Required action: Would you return the listing that follows exactly, leaving its pictures behind?

Dataset extract:
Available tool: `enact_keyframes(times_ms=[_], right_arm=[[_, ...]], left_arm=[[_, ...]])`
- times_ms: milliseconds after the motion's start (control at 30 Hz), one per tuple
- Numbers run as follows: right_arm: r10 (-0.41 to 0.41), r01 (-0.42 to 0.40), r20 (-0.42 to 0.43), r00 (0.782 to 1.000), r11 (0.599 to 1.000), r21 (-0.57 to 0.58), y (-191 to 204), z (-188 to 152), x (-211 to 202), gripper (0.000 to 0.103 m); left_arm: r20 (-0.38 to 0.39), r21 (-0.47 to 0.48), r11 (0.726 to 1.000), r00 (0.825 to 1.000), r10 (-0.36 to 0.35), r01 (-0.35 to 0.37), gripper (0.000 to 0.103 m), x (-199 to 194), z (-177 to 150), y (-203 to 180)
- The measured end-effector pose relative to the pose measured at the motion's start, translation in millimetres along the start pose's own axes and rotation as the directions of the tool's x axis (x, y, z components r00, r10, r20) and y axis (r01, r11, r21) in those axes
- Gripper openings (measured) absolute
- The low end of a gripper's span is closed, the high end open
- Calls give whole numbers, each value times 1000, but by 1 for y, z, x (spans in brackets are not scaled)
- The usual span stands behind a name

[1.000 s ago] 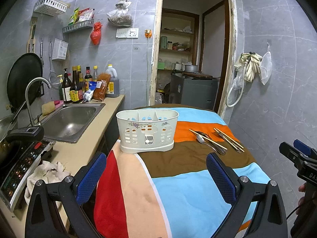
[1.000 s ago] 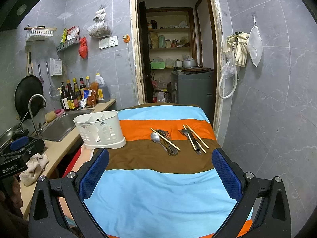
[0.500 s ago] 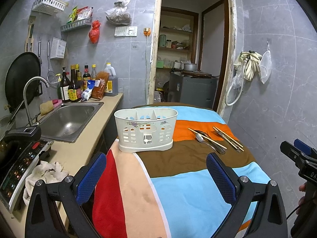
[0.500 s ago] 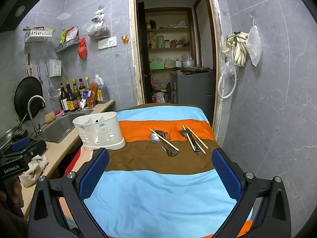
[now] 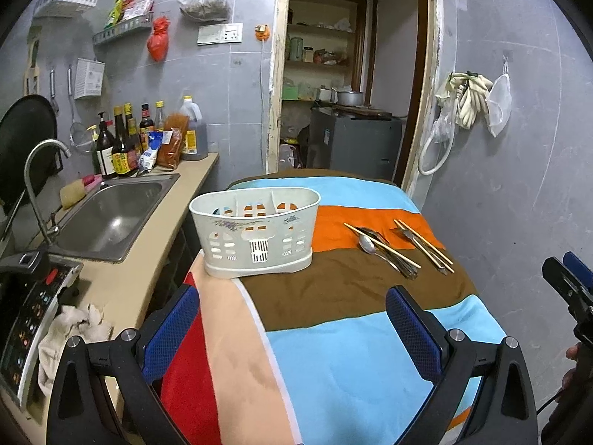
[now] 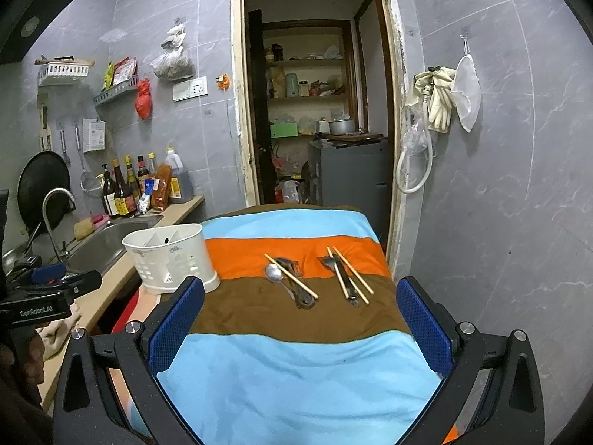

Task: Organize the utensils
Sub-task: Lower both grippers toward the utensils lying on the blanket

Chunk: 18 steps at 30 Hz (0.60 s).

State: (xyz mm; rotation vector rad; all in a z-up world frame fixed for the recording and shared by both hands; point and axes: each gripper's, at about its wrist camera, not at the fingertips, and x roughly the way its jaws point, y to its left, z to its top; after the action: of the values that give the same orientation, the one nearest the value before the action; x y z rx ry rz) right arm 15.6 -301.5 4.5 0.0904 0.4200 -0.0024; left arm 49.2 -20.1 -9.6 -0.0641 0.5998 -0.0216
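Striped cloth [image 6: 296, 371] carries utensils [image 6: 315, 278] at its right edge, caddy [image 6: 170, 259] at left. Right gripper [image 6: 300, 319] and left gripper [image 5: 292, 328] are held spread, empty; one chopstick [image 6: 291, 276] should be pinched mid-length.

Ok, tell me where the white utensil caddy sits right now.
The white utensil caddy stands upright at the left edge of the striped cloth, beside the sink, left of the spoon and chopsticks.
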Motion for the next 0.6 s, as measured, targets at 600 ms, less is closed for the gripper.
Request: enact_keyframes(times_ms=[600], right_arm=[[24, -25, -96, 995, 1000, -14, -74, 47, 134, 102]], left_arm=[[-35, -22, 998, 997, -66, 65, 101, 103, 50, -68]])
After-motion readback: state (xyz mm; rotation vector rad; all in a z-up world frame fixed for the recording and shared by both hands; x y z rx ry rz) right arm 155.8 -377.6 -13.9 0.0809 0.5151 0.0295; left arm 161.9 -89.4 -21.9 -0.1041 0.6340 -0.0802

Problem solution:
Available tool: `enact_keyframes(times_ms=[_], right_arm=[[_, ...]], left_arm=[[_, ...]])`
- times_ms: milliseconds after the motion's start (control at 30 Hz), one per tuple
- Numbers run as follows: right_arm: r10 (-0.41 to 0.41), r01 (-0.42 to 0.40), r20 (-0.42 to 0.43), r00 (0.782 to 1.000), r11 (0.599 to 1.000), r21 (-0.57 to 0.58), y (-191 to 204), z (-188 to 152), x (-211 to 202), gripper (0.000 to 0.103 m); left_arm: r20 (-0.38 to 0.39), r21 (-0.47 to 0.48), r11 (0.726 to 1.000), r00 (0.825 to 1.000), r10 (-0.36 to 0.35), r01 (-0.35 to 0.37), gripper (0.000 to 0.103 m), x (-199 to 194), z (-177 to 150), y (-203 to 180)
- The measured end-effector pose relative to the pose measured at the motion's start, translation in millimetres along the start pose's own axes and rotation as the directions of the tool's x axis (x, y, z components r00, r10, r20) and y axis (r01, r11, r21) in those axes
- Gripper openings (measured) absolute
- The low end of a gripper's span is closed, the high end open
- Calls give whole numbers, each value times 1000, but by 1 for y, z, x (spans in brackets are not scaled)
- The usual span stands behind a name

[1.000 s ago] 
[1.000 s ago] 
[0.500 s ago] 
[0.500 s ago] 
[now] 
[now] 

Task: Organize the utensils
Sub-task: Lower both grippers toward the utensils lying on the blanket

Chunk: 18 steps at 30 Hz (0.60 s).

State: (xyz mm; rotation vector rad; all in a z-up world frame fixed for the recording and shared by both hands; point and axes: each gripper's, at about its wrist camera, not at the fingertips, and x roughly the way its jaws point, y to its left, z to its top; after the action: of the values that give the same orientation, the one nearest the value before the action; x y z rx ry rz) right arm 15.6 -301.5 4.5 0.0904 0.4200 -0.0024; left arm 49.2 -20.1 -9.6 -0.0641 0.5998 -0.0216
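Striped cloth [image 6: 296, 371] carries utensils [image 6: 315, 278] at its right edge, caddy [image 6: 170, 259] at left. Right gripper [image 6: 300, 319] and left gripper [image 5: 292, 328] are held spread, empty; one chopstick [image 6: 291, 276] should be pinched mid-length.

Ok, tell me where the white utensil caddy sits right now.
The white utensil caddy stands upright at the left edge of the striped cloth, beside the sink, left of the spoon and chopsticks.
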Motion for the next 0.6 s, as measured, targets at 600 ms, less is closed for the gripper.
Request: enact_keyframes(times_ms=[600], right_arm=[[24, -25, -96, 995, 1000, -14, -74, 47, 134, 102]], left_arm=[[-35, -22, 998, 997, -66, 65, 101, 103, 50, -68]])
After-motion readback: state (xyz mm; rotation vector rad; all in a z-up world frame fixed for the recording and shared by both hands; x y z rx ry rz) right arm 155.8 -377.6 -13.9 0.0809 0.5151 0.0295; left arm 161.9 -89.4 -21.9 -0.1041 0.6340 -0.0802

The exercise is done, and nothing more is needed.